The Income Tax Appellate Tribunal (ITAT), New Delhi Bench ruled that disallowance without identifying expenses on rental income not sustainable.
This appeal filed by the Revenue is directed against the orderof the CIT(A)relating to Assessment Year 2016-17 and the grounds of appeal is that the CIT(A) has erred in law and facts in deleting disallowances of Rs.7 crores which pertains to house property income but wrongly claimed in the P&L by the assessee, A.B. Hotels Limited.
The assessee has suo moto disallowed part of lease rent of rental portion and municipal taxes related to rental portion and had also claimed deduction of 30% for repair under Section 24(a) of the Income Tax Act in the computation of income.
However, being dissatisfied by the suo moto disallowance made by the assessee the AO observed that the assessee had only shown receipt of Rs.2 crores as maintenance charges from the tenants and has incurred expenditure towards maintenance from the common pool which consisted of expenditure towards hotel area as well as rental area.
The Counsel for the Revenue the assessee has claimed deduction under Section 24(a) of the Income Tax Act, but, has not apportioned the relevant part of the expenses incurred by it and claimed in the P&L of operating expenses, employee benefit expenses and administrative and general expenses, therefore, the impugned first appellate order may kindly be set aside by restoring that of the Assessing Officer (AO).
The Counsel for the assessee submitted that where the AO could not point out any discrepancy in the evidences relied upon by the assessee and it was held that purely on the basis of surmises and conjectures no transaction can be held as bogus unless the same is proved on the basis of sound reasoning and evidence on the part of the AO before making the addition.

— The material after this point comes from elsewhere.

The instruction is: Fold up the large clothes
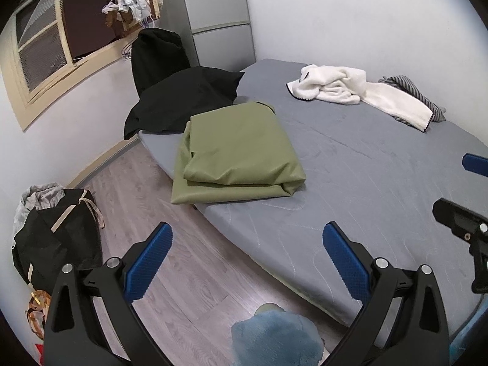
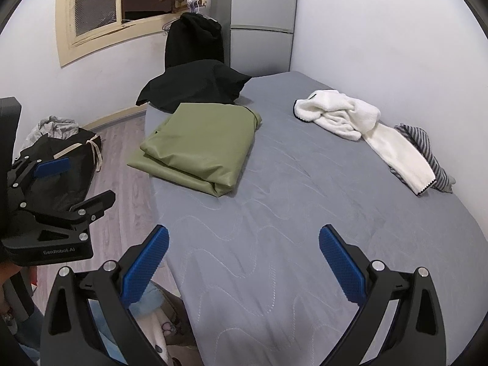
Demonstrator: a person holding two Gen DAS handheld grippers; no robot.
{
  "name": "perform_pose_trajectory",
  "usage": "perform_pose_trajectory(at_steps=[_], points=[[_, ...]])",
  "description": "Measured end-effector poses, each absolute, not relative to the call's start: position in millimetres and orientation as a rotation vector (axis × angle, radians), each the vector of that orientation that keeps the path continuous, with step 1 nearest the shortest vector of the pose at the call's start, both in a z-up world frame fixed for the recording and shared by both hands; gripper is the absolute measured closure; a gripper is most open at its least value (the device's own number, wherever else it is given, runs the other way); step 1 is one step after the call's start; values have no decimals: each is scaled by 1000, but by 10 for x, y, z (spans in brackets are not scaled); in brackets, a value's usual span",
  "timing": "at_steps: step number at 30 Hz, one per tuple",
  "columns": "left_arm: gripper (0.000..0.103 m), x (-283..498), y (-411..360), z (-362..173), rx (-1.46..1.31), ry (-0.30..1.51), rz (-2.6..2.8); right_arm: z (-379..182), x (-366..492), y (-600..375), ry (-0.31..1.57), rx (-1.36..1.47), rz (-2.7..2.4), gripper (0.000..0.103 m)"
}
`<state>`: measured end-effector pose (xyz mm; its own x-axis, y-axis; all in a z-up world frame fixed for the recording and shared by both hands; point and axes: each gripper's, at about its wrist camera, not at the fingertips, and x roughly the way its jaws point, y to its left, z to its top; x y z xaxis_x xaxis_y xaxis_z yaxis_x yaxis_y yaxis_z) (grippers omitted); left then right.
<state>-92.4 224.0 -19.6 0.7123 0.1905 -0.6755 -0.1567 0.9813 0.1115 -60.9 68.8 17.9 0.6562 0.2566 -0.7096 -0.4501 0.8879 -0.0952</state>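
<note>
One garment, the green cloth [image 2: 198,143], lies folded at the bed's [image 2: 274,228] left edge; the white fleece [image 2: 360,128] and striped top [image 2: 427,149] near the wall remain crumpled. Both the left gripper [image 1: 247,244] and right gripper [image 2: 244,244] hover with fingers wide, empty.

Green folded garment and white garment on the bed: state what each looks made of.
Green folded garment: smooth, thin woven cloth with a faint sheen and crisp creases, possibly nylon or coated fabric. White garment: thick fleece or sherpa by its nubby, fluffy pile, with dark stitched edging.
</note>
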Motion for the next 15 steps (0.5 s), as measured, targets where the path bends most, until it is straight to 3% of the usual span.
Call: perform_pose_trajectory(at_steps=[15], points=[[6, -932, 2200, -181, 47, 744, 195, 149, -595, 757, 752, -284, 404, 6]])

The AO has not made any allegation regarding proportionate lease rent and municipal taxes related to rental portion, but, the disallowance of 10% of total expenses incurred by the assessee on other operating expenses, employee benefit expenses and administrative and general expenses has been made. Therefore, the argument of double disallowance has no legs to stand.
A Coram consisting of C M Garg, Judicial Member and Pradip Kumar Kedia, Accountant Member observed that “In the present case, the assessee has not discharged its onus and we are of the view that blindly following the rule of consistency a mistake cannot be allowed to be persisted when the leakage of revenue is clearly discernible.”
“The CIT(A) was not correct and justified in deleting the disallowance by observing that the AO, without identifying any expenses attributable to rental income, assumption of the AO without identifying any expenses attributable to rental income and such disallowance without identifying any expenses cannot be sustained” the Bench noted.